The market appreciated Walmart’s WMT results, but the favorable market reaction likely had more to do with fears created by its earlier pre-announcement. The inventory overhang at Walmart WMT, Target TGT and other retailers was mostly due to shifting consumer preferences. But part of the problem could be attributed to weakness in lower-income households as a result of inflationary pressures.

It makes intuitive sense for this consumer segment to be feeling some squeeze, as we heard from companies in a variety of industries, including AT&T T. Other households seem to be doing just fine, as we heard from banks, credit card operators and beyond.

With respect to business spending, we have started seeing a squeeze on advertising budgets and hiring plans, but Microsoft MSFT and others didn’t see anything disconcerting with respect to spending on software and other services. That said, it is reasonable to expect some moderation in demand trends going forward as the full extent of the Fed’s tightening cycle permeates through the broader economy.
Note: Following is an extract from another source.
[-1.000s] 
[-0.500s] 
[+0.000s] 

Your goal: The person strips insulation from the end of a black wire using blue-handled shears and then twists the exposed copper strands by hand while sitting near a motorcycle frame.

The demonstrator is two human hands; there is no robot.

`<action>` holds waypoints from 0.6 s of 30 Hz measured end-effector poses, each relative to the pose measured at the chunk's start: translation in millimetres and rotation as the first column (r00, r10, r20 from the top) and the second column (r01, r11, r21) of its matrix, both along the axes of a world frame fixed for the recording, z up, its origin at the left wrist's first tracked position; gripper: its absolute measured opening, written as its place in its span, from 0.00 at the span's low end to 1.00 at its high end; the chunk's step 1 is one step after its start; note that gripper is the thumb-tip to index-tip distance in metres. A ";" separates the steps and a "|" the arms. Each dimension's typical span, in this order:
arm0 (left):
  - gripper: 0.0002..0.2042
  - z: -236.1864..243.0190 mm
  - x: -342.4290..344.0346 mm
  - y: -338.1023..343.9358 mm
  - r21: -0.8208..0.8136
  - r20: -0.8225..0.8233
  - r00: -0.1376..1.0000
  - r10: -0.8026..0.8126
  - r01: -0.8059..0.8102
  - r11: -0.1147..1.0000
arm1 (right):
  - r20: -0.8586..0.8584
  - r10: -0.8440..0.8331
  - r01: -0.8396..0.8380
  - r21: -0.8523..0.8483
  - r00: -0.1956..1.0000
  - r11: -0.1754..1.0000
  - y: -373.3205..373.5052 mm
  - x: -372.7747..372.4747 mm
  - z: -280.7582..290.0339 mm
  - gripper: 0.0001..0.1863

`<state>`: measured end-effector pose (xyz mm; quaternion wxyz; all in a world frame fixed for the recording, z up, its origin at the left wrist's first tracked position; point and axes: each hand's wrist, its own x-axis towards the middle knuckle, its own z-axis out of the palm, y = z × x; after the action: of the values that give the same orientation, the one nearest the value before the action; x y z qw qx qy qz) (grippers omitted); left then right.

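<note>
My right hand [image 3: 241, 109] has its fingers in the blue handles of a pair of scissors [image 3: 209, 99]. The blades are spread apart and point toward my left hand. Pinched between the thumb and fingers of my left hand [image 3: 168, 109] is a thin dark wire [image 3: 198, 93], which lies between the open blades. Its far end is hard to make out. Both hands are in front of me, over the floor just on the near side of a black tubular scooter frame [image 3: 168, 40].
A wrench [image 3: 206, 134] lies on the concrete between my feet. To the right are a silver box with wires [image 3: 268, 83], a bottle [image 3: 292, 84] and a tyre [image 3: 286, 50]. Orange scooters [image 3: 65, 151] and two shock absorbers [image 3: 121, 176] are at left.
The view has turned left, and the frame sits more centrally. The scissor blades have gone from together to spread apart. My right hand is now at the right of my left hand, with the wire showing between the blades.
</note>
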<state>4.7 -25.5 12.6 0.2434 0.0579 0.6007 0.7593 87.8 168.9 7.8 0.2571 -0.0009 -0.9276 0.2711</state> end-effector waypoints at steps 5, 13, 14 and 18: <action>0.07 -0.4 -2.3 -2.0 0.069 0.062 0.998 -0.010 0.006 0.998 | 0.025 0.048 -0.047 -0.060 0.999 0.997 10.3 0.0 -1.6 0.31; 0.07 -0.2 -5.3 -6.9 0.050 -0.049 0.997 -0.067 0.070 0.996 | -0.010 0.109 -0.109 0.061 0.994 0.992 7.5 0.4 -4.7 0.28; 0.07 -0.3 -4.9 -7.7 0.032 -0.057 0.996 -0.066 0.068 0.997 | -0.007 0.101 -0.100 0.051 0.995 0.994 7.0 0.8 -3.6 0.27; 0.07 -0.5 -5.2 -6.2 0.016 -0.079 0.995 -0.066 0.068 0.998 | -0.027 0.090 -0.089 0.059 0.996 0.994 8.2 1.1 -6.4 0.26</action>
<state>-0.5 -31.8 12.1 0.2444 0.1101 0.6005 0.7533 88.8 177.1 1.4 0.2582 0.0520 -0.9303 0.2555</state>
A slowdown has gotten underway, but there is nothing in the earnings data, management commentary or guidance that would suggest the U.S. economy heading into a major economic downturn. That said, estimates have started coming down, with the overall revisions trend turning negative even after accounting for the persistent favorable revisions trend enjoyed by the Energy sector.

You can see this in the revisions trend to Q3 estimates in the chart below.


Image Source: Zacks Investment Research

If we look at the evolution of Q3 earnings growth expectations on an ex-Energy basis, the expected growth rate has dropped from +2.1% on July 6th to -4.5% today.

The chart below shows the expected aggregate total earnings for full-year 2023 have evolved on an ex-Energy basis.


Image Source: Zacks Investment Research

As you can see above, aggregate S&P 500 earnings outside of the Energy sector have declined -3.4% since mid-April, with double-digit percentage declines in Retail (down -14.6%) and Construction (-10.8%), and high single-digit percentage declines for the Tech (-9.7%), Industrial Products (-8.8%) and Consumer Discretionary (-7%).

The Overall Earnings Picture

Beyond Q2, the growth picture is expected to modestly improve, as you can see in the chart below that provides a big-picture view of earnings on a quarterly basis.


Image Source: Zacks Investment Research

The chart below shows the overall earnings picture on an annual basis, with the growth momentum expected to continue.


Image Source: Zacks Investment Research

As strong as the full-year 2022 earnings growth picture is expected to be, it’s worth remembering that a big part of it is due to the unprecedented Energy sector momentum. Excluding the Energy sector, full-year 2022 earnings growth for the remainder of the index drops to a -0.1% decline.

There is a rising degree of uncertainty about the outlook, reflecting a lack of macroeconomic visibility in a backdrop of Fed monetary policy tightening. The evolving earnings revisions trend will reflect this macro backdrop.